Supplied data:
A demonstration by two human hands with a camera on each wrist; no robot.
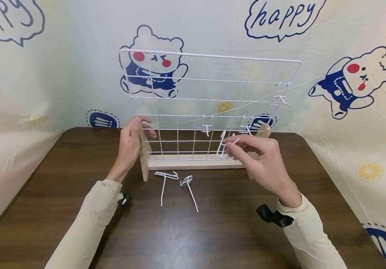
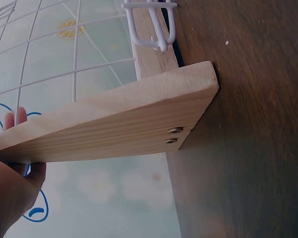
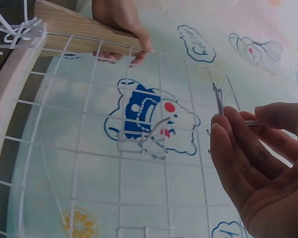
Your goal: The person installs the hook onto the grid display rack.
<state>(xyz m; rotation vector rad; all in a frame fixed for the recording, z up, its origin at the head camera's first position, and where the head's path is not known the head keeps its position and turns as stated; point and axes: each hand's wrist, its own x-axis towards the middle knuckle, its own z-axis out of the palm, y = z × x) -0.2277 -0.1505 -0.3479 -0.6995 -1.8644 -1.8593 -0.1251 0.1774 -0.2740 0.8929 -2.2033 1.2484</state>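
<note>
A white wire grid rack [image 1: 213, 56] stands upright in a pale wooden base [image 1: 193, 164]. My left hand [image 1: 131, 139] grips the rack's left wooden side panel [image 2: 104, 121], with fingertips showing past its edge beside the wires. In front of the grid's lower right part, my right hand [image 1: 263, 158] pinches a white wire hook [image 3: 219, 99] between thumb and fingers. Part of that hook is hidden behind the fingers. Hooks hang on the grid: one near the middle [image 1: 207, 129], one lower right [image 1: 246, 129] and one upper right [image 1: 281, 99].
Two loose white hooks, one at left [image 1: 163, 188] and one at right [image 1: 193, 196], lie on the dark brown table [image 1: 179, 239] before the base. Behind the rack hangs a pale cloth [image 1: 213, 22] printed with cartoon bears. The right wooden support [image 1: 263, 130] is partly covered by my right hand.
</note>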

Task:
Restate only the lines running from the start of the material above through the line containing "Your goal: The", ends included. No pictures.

Task output:
A demonstration by two human hands with a camera on each wrist; no robot.
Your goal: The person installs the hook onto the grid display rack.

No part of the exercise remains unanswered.